Modernity, Carles suggests, is the era in which subjects could dare to articulate a post-class social formation operating in the modality of a consumer-capitalist economy. The "poor part" of town has been abolished. There is no class hierarchy in play if all children have equal access to iced cream. (Note: It is no accident that "cream" has often served as an effulgent metaphor for the social surplus, as well as for what may be called the gross libidinal product, i.e. the male ejaculate. Carles notes, "So weird how u can make a metaphor about n e 1 with ice cream." As a signfier, it is polymorphously promiscuous.)

Of course, an alternative explanation is that modernity is precisely that epoch in which the demands and needs of the "poor part" of society would be explicitly ignored. "I am not that man," Carles declares in the guise of the modernist, evoking the notoriously hermetic aesthetic of refusal of the 1920s literary intelligentsia. The modernists arguably rejected political engagement in favor formalist pedantry and acrobatic hermeneutics of inscrutability. But Carles seems to reject explicitly an association of modernity with obscurantism: "Still want to be as approachable as the mainstream ice cream man."

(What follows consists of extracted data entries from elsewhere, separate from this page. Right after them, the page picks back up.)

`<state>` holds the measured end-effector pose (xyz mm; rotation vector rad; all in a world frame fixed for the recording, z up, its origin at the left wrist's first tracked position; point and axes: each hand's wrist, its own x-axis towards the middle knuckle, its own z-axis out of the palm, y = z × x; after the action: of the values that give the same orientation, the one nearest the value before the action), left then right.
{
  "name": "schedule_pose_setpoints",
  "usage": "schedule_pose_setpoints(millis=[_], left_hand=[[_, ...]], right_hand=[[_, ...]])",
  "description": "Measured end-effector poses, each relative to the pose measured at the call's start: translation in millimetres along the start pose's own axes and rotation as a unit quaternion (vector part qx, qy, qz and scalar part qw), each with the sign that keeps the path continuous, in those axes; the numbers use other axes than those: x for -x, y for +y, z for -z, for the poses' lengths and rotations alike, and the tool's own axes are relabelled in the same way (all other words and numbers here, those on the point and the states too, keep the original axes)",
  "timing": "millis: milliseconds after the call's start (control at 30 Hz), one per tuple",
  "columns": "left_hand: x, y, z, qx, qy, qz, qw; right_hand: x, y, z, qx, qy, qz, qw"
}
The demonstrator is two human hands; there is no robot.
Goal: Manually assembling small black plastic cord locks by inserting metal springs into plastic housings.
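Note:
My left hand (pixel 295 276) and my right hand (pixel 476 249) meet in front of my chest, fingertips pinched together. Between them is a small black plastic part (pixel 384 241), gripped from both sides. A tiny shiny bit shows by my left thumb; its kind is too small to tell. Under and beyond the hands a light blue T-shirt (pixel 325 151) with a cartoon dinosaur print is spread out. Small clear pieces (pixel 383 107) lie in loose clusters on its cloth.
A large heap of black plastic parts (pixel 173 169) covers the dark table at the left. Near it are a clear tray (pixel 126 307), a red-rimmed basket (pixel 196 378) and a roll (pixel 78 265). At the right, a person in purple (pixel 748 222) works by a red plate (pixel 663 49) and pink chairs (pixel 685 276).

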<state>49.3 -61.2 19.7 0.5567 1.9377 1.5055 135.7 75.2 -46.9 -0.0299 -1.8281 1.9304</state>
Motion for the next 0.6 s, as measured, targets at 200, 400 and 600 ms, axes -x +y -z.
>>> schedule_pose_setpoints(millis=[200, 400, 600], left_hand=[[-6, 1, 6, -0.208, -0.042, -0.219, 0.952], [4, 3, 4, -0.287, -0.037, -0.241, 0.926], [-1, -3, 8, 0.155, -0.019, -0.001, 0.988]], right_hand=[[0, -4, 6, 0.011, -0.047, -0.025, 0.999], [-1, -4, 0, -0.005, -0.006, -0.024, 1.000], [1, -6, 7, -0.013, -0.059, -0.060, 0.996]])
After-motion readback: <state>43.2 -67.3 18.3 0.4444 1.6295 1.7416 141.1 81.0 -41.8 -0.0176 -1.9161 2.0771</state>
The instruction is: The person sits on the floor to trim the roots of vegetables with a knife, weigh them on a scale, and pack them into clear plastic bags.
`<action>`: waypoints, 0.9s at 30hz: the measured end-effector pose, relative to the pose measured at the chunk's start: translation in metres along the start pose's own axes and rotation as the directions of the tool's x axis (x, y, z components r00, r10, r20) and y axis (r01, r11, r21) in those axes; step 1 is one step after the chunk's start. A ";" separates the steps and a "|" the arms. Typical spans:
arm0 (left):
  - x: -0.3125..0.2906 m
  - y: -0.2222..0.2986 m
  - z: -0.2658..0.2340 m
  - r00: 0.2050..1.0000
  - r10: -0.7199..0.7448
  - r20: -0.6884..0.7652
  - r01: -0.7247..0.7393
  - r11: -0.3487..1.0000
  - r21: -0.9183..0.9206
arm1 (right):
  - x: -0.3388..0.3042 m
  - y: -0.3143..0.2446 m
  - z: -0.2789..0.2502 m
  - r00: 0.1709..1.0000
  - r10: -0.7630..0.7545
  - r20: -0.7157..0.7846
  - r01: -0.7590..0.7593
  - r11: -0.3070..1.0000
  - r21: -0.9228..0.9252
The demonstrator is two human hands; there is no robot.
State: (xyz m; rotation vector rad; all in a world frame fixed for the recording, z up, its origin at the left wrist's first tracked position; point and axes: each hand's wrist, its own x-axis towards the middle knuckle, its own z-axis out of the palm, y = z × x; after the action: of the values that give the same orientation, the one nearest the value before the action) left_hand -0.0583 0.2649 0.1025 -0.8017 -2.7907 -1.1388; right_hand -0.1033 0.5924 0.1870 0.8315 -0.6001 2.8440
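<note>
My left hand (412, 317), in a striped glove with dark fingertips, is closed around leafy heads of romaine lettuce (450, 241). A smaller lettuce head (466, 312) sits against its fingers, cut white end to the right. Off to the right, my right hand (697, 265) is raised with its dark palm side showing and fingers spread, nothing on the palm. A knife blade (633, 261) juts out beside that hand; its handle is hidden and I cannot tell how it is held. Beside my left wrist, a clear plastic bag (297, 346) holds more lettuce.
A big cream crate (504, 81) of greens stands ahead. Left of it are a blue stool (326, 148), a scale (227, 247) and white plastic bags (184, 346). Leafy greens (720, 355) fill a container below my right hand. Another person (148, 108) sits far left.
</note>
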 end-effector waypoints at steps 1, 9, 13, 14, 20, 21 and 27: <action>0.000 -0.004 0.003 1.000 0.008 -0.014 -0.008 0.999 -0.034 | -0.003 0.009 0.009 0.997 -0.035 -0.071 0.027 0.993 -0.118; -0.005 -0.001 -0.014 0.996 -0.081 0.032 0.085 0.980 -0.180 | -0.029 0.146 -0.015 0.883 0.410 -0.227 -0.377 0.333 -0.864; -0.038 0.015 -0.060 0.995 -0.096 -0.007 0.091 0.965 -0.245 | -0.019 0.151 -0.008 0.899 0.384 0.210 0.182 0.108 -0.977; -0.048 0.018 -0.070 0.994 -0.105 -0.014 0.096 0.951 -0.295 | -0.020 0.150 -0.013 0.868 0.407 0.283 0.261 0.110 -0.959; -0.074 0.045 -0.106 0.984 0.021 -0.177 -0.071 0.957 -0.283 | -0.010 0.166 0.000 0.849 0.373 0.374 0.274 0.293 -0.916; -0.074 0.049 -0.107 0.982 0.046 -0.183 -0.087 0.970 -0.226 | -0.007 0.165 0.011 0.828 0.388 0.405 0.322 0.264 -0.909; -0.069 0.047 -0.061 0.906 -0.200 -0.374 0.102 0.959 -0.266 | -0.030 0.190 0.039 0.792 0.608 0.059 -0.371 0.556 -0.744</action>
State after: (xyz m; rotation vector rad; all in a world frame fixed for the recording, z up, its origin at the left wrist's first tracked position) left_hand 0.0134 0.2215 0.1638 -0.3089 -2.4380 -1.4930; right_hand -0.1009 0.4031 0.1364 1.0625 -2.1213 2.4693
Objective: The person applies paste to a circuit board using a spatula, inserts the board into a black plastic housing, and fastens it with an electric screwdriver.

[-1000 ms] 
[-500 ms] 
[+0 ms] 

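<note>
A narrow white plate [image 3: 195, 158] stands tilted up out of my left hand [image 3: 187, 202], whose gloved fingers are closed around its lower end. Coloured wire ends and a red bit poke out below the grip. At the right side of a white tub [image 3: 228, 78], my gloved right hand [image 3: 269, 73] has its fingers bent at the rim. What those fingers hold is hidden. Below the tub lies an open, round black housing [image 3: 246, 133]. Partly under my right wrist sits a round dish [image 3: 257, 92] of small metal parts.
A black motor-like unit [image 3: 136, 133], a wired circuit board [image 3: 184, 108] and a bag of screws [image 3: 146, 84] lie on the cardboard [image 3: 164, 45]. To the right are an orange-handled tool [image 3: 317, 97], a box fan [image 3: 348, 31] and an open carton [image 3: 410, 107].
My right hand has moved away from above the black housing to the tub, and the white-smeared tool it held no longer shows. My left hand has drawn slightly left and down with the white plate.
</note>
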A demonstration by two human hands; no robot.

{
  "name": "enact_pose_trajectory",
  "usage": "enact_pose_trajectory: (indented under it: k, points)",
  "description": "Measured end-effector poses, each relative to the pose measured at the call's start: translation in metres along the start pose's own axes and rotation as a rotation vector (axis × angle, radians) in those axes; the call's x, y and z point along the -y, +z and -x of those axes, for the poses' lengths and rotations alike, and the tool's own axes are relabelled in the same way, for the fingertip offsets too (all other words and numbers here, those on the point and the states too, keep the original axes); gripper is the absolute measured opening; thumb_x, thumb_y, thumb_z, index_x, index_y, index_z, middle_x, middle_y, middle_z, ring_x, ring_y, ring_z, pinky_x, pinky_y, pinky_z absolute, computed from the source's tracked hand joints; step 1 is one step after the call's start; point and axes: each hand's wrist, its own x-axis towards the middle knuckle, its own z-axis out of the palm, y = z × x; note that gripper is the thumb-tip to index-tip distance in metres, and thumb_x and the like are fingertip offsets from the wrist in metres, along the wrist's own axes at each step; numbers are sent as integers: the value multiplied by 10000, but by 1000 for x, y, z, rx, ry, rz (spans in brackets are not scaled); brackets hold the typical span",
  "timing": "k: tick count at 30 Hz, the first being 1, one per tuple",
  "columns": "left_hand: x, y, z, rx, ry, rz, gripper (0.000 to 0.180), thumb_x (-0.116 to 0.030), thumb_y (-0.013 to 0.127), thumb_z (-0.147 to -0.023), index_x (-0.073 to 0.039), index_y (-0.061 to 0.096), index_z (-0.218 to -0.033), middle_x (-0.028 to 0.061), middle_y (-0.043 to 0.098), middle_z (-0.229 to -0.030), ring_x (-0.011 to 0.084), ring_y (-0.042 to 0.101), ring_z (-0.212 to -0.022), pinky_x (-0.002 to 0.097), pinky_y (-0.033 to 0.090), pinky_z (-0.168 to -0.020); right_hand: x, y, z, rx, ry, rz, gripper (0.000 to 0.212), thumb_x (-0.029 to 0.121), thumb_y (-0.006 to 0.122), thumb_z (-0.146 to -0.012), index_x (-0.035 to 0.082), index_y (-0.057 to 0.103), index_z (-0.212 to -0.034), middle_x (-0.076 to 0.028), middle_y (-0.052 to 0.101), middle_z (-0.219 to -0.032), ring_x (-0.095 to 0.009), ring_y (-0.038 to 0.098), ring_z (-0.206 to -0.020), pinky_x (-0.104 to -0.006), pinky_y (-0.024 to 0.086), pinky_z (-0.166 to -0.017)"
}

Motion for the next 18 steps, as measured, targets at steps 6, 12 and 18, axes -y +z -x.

But a willingness to service mass culture portends a possibly more distressing conception of the modern, in which Reisman-esque outer-directed functionaries guided by a neurotic eagerness to please administer a basically paternalistic state and a repressive culture of permissiveness. We all eat iced cream in a regime of anxious, compulsory "fun." Yes, iced cream can also serve as a metaphor for tolerance -- "Ice cream. So many flavors," Carles notes. But this same tolerance can masquerade as positive liberty when in fact it merely signifies the free choice from a limited palette of options. We may have whatever iced-cream we'd like, but nothing more nourishing. Free to choose -- our favorite form of pabulum. "Maybe ice cream
is what will set us free" Carles mocks.

This commitment to superficial choice leads to a multiplicitous quasi-dialogic self that is less the sum of its possibilities. Though "we are all our unique flavor," we are also all reduced to product, something that might be turned out by one of the "trusted franchises" Carles links to the iced cream and frozen yoghurt phenomenon. Iced cream, as Carles, notes, "Kinda represents how many different personal brands u can have." But brand here functions as a pun -- the different identities we "choose" are actually impressed upon us, turning us into chattel for the global corporate plutocracy. At the same time, our ego becomes insatiable, having transubstantiated the id under the blessing of a state committed to hedonistic consumption as a means of stifling domestic dissent: Hence Carles warns of the dangerously unsustainable and psychically unassimilatable business model of "encouraging people to get crazy serving sizes with even crazier topping selections." This is the freedom to choose gone amok; freedom as madness, or insanity. Inevitably, this will become regressive, abject, and such toppings as "weird azn shit" and "human hair" must be resorted to in order to create the necessary striations of identity within such an economic matrix. Iced cream captialism is haunted by the shadow of desperation, the impulse to cannibalistic self-annihilation.

Best we say "Laters" to the "ice cream bro," Carles suggests, and reject the repressive iced-cream freedom.